Exercise prompt » All of the entries below should be printed exactly; the pictures are to be left out.

(Items from a dataset)

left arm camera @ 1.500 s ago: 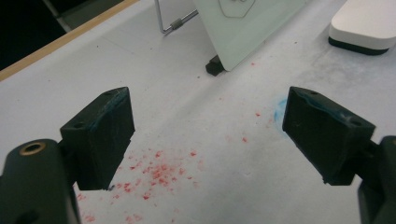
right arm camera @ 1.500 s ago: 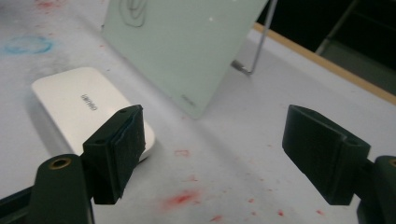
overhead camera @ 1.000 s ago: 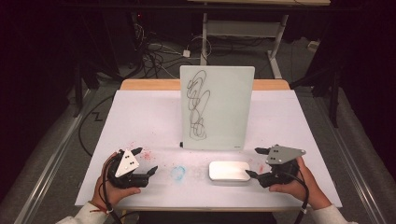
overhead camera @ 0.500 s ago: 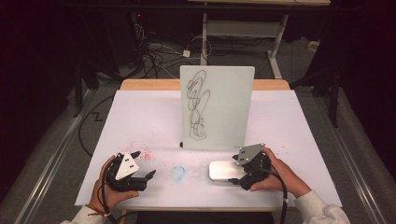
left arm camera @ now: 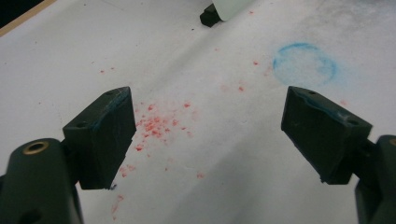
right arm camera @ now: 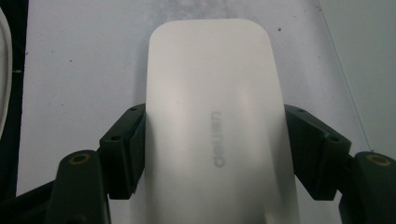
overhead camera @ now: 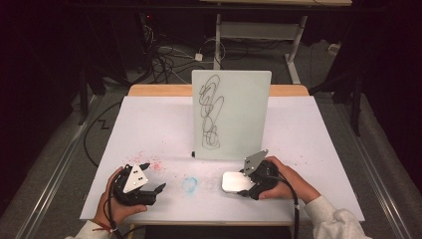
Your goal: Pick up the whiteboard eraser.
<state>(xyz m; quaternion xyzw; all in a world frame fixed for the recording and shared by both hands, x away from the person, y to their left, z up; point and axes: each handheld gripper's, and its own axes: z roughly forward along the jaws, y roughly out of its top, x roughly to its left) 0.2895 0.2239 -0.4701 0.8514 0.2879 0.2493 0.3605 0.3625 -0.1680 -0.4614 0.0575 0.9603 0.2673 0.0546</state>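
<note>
Dim lab, white-covered tabletop (overhead camera: 149,129) | Item: white eraser block (right arm camera: 215,121), near front edge, right of centre | Handling, judged: light, rigid, smooth shell, may slip; grasp long sides mid-length | Right tongs (right arm camera: 215,154) have just been closing, clamping its sides | Left tongs (left arm camera: 210,135) gaping, empty

Hidden and cut-off parts

The eraser (right arm camera: 217,135) runs off the bottom edge of the right gripper view; its grey print is blurred.
</note>
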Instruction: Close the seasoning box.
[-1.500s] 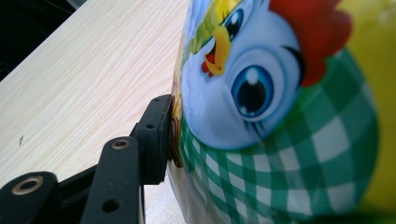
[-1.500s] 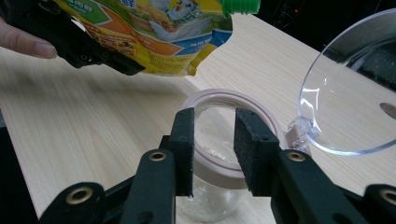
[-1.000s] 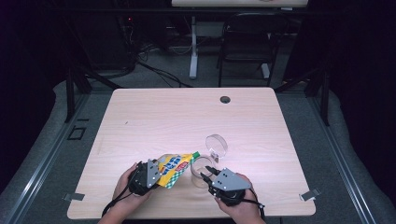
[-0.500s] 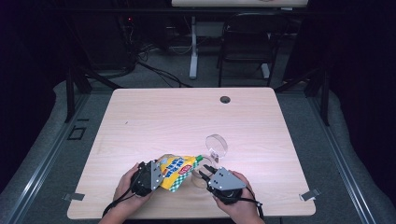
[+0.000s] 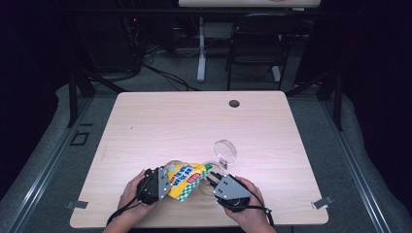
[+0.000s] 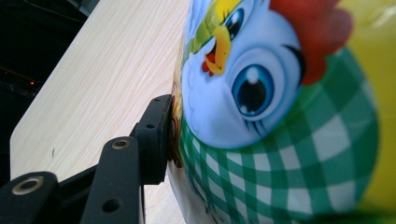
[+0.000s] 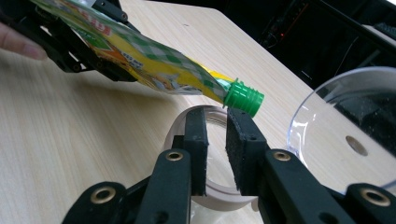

Solution to the exercise »
left arm camera @ 1.500 s ago: 
right arm camera @ 1.500 s ago: 
overhead camera @ 1.000 s ago: 
overhead camera @ 0.500 s ago: 
left arm camera @ now: 
right arm camera @ now: 
overhead camera @ now: 
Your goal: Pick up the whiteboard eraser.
<state>(xyz m; quaternion xyzw; all in a world frame fixed for the recording and shared by both hands, x away from the person, y to their left, z up; point and axes: each handheld gripper's, and its own axes: z roughly forward along the jaws, y roughly out of its top, x roughly to its left) 0.2895 0.2239 -0.4701 0.8514 0.2879 0.2493 0.3605 0.3625 -0.1680 -0.4614 0.0575 0.9603 0.2673 0.0546</state>
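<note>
Dim lab, white-covered tabletop (overhead camera: 149,129) | Item: white eraser block (right arm camera: 215,121), near front edge, right of centre | Handling, judged: light, rigid, smooth shell, may slip; grasp long sides mid-length | Right tongs (right arm camera: 215,154) have just been closing, clamping its sides | Left tongs (left arm camera: 210,135) gaping, empty

Hidden and cut-off parts

The eraser (right arm camera: 217,135) runs off the bottom edge of the right gripper view; its grey print is blurred.
</note>
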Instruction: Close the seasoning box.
[-1.500s] 
[-1.500s] 
[-1.000s] 
[-0.500s] 
[+0.000s] 
[+0.000s] 
[+0.000s] 

With this, the exercise has been completed.